--- TASK INSTRUCTIONS ---
Return only the count of lines in the listing below where the word "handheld" appears.

--- DATA BLOCK ---
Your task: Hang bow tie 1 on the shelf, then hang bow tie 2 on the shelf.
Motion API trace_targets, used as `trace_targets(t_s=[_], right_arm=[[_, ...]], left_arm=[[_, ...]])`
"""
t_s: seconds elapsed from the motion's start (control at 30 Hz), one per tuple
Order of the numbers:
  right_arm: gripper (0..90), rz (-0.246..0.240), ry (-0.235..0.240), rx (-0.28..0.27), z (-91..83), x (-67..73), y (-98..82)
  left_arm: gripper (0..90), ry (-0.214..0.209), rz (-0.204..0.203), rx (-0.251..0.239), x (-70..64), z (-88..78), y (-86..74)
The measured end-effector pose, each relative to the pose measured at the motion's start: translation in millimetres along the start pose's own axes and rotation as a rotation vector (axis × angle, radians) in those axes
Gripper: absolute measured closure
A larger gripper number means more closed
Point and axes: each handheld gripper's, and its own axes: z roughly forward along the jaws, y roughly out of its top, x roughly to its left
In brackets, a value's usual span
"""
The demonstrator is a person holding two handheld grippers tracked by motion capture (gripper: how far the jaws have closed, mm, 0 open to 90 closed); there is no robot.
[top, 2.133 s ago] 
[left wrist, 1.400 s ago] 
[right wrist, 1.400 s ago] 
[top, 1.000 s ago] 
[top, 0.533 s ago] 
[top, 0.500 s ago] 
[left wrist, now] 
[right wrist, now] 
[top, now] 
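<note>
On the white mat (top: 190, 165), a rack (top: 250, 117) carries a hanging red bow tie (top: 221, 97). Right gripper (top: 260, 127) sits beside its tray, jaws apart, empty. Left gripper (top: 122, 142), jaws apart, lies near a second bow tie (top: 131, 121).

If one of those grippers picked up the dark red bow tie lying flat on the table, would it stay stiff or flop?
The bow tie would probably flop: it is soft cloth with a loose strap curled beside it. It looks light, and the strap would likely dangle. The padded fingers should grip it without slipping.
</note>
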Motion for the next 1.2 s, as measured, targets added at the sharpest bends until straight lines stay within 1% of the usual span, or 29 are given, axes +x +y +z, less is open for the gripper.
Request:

--- ANSWER SPACE ---
2